# Georgian: დათა ყურძენელის წიგნებდან



## jalu

Hello wise ladies and gentlemen may I borrow some of your wisdom please. I bought this rubber stamp on a flee market, for me intriguing design and curious if it is a writing on it and which language if any.

I googled for snake grapes and moon, not found nothing, anybody knows what it is?
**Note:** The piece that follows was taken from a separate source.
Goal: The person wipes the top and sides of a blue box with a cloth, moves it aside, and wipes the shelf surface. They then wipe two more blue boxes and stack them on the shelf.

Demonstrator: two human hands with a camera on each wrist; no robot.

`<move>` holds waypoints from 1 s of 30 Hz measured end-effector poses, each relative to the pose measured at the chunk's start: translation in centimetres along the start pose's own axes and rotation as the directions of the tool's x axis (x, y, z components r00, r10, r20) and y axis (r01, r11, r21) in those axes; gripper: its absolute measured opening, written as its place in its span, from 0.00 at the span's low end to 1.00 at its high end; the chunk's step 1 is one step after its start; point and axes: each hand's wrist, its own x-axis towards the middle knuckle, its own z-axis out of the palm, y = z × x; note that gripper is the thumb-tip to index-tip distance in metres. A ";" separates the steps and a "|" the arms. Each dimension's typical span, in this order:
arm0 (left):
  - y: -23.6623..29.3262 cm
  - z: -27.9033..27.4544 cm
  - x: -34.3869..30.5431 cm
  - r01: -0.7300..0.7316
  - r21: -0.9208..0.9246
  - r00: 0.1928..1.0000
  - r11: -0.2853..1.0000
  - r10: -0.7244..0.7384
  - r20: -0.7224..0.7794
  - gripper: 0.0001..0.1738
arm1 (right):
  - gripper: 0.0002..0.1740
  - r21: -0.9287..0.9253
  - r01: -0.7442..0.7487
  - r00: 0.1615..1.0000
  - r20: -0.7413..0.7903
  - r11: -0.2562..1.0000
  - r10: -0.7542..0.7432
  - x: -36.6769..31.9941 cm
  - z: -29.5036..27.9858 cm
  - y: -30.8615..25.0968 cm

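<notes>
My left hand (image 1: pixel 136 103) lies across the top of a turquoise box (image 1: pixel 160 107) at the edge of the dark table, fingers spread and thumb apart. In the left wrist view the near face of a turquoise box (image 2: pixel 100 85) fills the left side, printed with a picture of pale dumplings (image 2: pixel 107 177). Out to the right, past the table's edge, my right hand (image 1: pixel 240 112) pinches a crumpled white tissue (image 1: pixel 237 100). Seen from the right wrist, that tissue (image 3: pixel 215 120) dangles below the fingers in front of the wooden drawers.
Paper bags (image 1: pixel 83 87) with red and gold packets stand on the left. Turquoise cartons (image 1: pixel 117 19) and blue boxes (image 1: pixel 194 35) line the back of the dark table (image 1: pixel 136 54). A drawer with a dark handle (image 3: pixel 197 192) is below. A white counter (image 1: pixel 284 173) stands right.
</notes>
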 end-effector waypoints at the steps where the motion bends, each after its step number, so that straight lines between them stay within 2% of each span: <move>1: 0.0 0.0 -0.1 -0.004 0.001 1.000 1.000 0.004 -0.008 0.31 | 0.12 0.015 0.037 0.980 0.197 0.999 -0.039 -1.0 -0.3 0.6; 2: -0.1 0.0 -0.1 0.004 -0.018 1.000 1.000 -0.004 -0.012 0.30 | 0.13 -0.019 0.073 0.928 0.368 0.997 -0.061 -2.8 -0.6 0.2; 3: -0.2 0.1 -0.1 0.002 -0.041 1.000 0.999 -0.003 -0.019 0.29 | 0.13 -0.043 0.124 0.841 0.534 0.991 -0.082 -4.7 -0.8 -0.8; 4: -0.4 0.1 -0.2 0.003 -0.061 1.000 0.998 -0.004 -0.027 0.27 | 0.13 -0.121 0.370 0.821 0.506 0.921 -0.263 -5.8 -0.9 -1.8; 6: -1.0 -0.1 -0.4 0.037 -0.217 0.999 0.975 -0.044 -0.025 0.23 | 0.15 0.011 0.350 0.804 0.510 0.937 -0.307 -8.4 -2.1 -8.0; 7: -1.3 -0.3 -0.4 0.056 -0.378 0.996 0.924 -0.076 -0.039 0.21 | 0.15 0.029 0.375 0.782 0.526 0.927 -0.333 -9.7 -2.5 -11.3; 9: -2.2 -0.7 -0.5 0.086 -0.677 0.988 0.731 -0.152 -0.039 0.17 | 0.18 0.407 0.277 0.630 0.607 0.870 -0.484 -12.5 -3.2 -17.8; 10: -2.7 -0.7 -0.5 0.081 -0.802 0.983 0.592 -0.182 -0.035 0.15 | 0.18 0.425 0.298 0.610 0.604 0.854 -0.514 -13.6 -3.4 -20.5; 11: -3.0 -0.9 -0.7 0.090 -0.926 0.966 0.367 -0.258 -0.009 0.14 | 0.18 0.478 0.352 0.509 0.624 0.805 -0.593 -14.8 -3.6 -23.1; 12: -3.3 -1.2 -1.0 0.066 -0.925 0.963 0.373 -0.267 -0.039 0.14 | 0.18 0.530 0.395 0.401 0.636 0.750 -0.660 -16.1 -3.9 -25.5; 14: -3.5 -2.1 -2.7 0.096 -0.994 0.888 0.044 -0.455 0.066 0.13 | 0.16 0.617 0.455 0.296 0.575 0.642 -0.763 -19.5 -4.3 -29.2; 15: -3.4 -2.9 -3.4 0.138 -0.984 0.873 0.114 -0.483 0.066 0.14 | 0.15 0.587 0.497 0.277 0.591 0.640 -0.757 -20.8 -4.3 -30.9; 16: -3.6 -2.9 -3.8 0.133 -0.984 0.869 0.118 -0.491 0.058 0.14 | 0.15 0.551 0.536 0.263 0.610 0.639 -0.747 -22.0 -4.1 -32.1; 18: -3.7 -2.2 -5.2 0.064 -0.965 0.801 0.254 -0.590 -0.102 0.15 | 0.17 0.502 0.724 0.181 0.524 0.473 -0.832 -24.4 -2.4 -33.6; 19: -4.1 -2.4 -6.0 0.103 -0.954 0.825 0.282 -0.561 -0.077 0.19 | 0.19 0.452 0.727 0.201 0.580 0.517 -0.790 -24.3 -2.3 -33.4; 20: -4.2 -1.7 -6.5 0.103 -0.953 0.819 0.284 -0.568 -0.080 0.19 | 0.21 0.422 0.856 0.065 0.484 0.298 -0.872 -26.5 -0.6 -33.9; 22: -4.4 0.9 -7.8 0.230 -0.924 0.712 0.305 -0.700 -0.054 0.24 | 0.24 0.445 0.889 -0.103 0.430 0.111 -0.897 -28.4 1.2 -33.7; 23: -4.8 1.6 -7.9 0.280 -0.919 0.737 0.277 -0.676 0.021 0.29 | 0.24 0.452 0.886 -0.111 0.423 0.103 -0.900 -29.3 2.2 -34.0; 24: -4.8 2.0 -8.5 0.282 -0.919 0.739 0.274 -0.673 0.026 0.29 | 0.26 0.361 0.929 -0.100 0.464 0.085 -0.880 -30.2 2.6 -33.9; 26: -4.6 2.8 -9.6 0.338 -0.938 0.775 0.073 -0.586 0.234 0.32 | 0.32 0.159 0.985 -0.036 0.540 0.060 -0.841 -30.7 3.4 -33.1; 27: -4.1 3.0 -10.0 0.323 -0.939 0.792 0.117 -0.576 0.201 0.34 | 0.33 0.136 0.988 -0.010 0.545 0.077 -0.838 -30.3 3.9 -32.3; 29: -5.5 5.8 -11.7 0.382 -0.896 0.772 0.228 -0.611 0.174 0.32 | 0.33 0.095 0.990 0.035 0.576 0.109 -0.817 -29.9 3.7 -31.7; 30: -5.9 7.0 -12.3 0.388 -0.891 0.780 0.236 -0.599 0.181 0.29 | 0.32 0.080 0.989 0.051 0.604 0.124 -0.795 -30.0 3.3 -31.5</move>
Much obliged. Thank you in advance.

J.A.U.


----------



## entangledbank

It's Georgian letters, mostly anyway. I can make out _dz-e-m_ on the third line at the left, there's _t-n-something-b_ on the right, and if you compare shapes you can see an _a_ and a _p_. Not all of them are readable letters, but I don't know Georgian handwriting, and can't see enough complete words to start looking them up in dictionaries.


----------



## jalu

Thanks, that's a good lead, it looks like it Georgian. What a beautiful script, it does look like grapes and vines. This stamp is 3x4 inches big, pretty big stamp and looks very old, a hundred years minimum. It must mean something. I read an article about Georgia in Wikipedia, it says that it's a long tradition in this country to make wines. The Google translator knows Georgian. I asked it to translate "a moon a snake and grapes" and here's what I got:  გველი მთვარე და ყურძენი, not sure if it is correct. Google Translator makes pretty bad mistakes in Spanish, I am sure that's the case in Georgian too. The third word here ყურძენი actually looks like some letters on the left hand side, by the snake's back and "და" looks like the first 2 letters on the top line on the left. A seal of a winery? Some kind of a clan, a cult?


----------



## entangledbank

You can also look up the English words in Wiktionary, and open up the 'translations' bar, which gives Georgian forms in both native script and transcription. Your four words are _gveli mt'vare da q'urdzeni_, which is correct: "snake moon and grapes"*. I looked for them in the inscription but they're not convincingly there, are they? So I'm afraid without a real Georgian speaker passing by, it's hard to guess any more at it.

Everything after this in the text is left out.